>>

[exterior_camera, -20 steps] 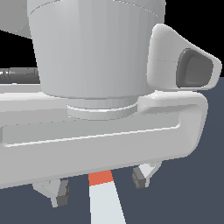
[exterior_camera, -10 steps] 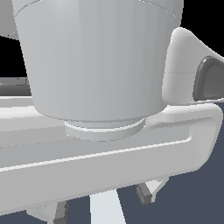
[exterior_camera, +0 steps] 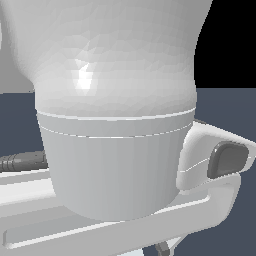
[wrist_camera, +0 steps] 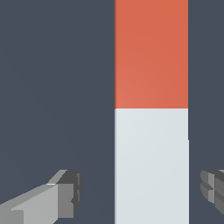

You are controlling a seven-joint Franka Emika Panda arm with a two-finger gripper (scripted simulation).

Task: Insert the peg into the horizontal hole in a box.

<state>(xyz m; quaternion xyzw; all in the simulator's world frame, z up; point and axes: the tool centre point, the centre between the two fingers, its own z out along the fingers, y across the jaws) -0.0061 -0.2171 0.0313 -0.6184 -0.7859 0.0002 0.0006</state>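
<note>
In the wrist view the peg (wrist_camera: pixel 151 131) lies on the dark floor, its orange-red part (wrist_camera: pixel 151 52) meeting its pale grey-white part (wrist_camera: pixel 151 166). My gripper (wrist_camera: pixel 140 190) is open and straddles the pale part. One finger (wrist_camera: pixel 65 194) stands well off one side of the peg, and the other finger (wrist_camera: pixel 214 188) sits a small gap from the opposite side. Neither touches the peg. In the exterior view the white hand (exterior_camera: pixel 115 150) fills the frame, with only a sliver of one finger (exterior_camera: pixel 161 249) showing. The box and the hole are out of view.
A dark blue-grey floor (wrist_camera: pixel 52 87) lies under the peg. A dark ribbed cable (exterior_camera: pixel 22 161) runs along the hand on the exterior view's left.
The hand has grown much larger in the exterior view. The peg and the fingers have slid almost off that view's bottom edge. The gripper stays open.
</note>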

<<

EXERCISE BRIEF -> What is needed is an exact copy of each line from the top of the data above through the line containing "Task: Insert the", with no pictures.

SOLUTION FOR THIS EXERCISE ->
[exterior_camera, -20 steps] 
[exterior_camera, -10 steps] 
[exterior_camera, +0 steps] 
[wrist_camera, +0 steps] 

You are controlling a seven-joint Franka Emika Panda arm with a two-finger gripper (scripted simulation).

Task: Insert the peg into the horizontal hole in a box.

No more output is needed for this exercise.